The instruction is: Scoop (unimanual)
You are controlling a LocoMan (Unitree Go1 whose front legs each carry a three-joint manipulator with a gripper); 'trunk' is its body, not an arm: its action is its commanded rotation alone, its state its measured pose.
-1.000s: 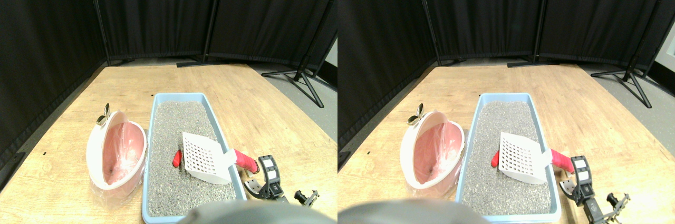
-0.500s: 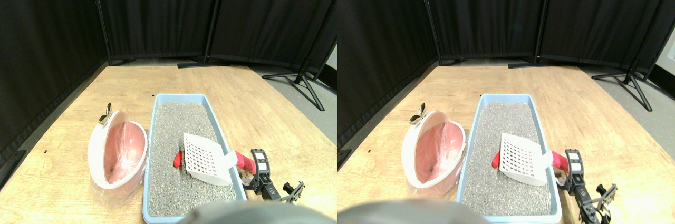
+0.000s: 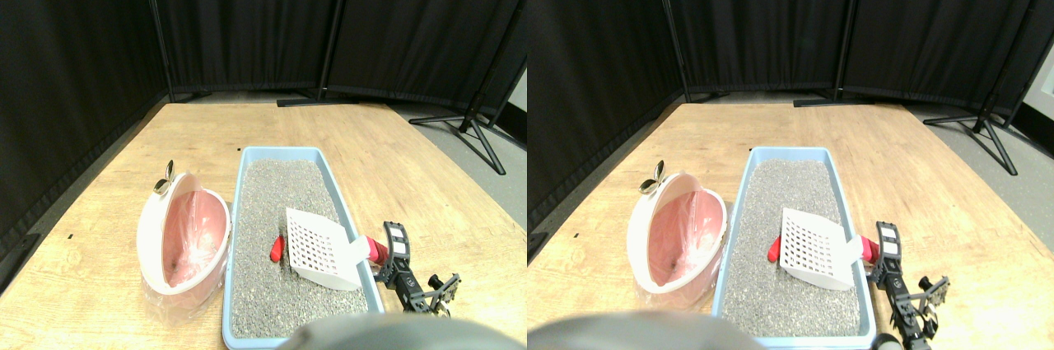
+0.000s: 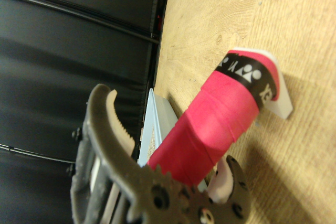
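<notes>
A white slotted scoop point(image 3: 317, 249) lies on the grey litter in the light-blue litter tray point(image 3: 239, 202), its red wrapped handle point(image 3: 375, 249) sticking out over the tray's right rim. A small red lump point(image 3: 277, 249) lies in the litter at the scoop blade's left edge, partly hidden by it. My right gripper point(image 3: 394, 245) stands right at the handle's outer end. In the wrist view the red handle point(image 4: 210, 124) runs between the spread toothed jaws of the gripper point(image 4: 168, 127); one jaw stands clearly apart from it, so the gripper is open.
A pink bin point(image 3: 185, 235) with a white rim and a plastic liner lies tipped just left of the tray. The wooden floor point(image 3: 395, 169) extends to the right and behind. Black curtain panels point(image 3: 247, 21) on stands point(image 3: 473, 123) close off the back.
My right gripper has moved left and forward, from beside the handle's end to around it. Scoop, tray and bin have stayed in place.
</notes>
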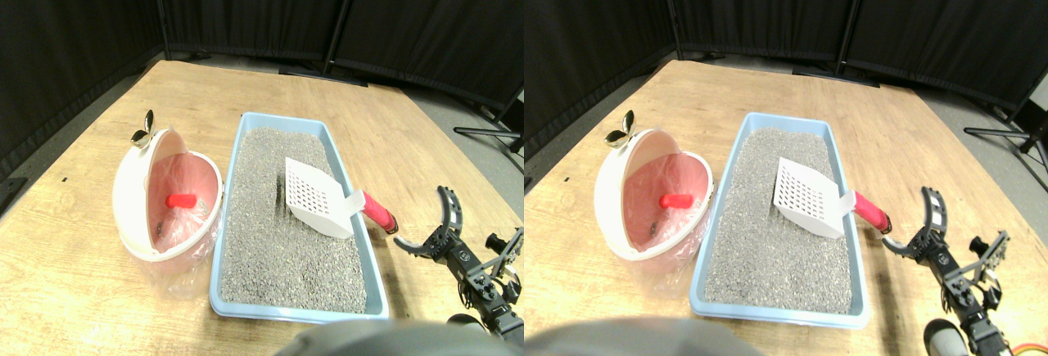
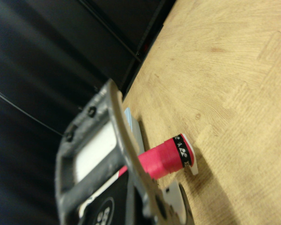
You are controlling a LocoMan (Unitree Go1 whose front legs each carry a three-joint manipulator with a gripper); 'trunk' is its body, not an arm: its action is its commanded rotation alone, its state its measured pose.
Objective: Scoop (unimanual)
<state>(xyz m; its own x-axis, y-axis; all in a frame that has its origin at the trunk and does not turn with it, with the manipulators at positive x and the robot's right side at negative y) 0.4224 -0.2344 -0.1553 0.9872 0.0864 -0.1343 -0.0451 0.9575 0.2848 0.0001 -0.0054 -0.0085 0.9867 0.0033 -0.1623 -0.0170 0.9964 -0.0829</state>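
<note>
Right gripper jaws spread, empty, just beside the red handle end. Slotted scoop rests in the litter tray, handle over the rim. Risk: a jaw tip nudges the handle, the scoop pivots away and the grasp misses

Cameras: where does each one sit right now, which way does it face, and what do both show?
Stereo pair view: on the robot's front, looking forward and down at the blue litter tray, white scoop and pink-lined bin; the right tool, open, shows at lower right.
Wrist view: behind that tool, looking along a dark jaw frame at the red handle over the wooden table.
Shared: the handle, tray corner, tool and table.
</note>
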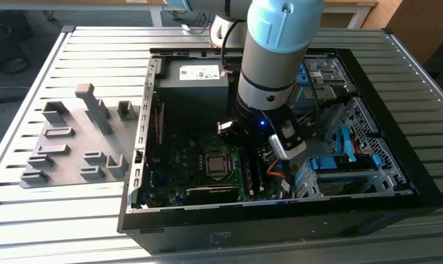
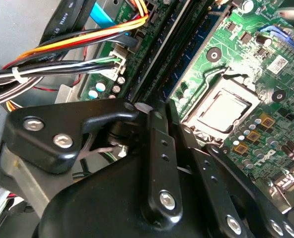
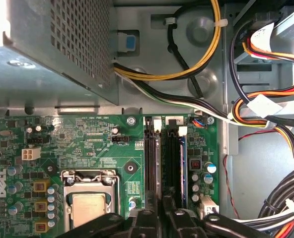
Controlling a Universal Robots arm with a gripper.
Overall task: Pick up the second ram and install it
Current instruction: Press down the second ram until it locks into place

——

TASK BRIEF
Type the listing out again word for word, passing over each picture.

ANSWER TO THIS PROBLEM
The instruction is: Scoop (unimanual)
You are controlling a LocoMan (Unitree Go1 whose front legs each carry a three-joint manipulator with a gripper); 'trunk' is its body, not an arm: its action is its commanded rotation alone, its state its measured pose.
-1.000s: 
-0.500s: 
+0.000s: 
+0.000s: 
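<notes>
A white slotted scoop point(image 3: 317, 249) lies on the grey litter in the light-blue litter tray point(image 3: 239, 202), its red wrapped handle point(image 3: 375, 249) sticking out over the tray's right rim. A small red lump point(image 3: 277, 249) lies in the litter at the scoop blade's left edge, partly hidden by it. My right gripper point(image 3: 394, 245) stands right at the handle's outer end. In the wrist view the red handle point(image 4: 210, 124) runs between the spread toothed jaws of the gripper point(image 4: 168, 127); one jaw stands clearly apart from it, so the gripper is open.
A pink bin point(image 3: 185, 235) with a white rim and a plastic liner lies tipped just left of the tray. The wooden floor point(image 3: 395, 169) extends to the right and behind. Black curtain panels point(image 3: 247, 21) on stands point(image 3: 473, 123) close off the back.
My right gripper has moved left and forward, from beside the handle's end to around it. Scoop, tray and bin have stayed in place.
</notes>
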You are controlling a LocoMan (Unitree Go1 whose front legs each carry a three-joint manipulator with a gripper); 'trunk' is its body, not an arm: its action is its commanded rotation alone, its state its measured pose.
Objective: Scoop (unimanual)
<state>(xyz m; its own x-axis, y-axis; all in a frame that has its origin at the trunk and does not turn with it, with the manipulators at positive x and the robot's right side at negative y) 0.4224 -0.2344 -0.1553 0.9872 0.0864 -0.1343 -0.0451 0.9575 0.2848 0.0001 -0.0054 -0.0085 0.9867 0.0033 -0.1623 -0.0170 0.9964 -0.0829</state>
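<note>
Right gripper jaws spread, empty, just beside the red handle end. Slotted scoop rests in the litter tray, handle over the rim. Risk: a jaw tip nudges the handle, the scoop pivots away and the grasp misses

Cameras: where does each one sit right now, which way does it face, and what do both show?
Stereo pair view: on the robot's front, looking forward and down at the blue litter tray, white scoop and pink-lined bin; the right tool, open, shows at lower right.
Wrist view: behind that tool, looking along a dark jaw frame at the red handle over the wooden table.
Shared: the handle, tray corner, tool and table.
</note>
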Controlling a Universal Robots arm with a gripper.
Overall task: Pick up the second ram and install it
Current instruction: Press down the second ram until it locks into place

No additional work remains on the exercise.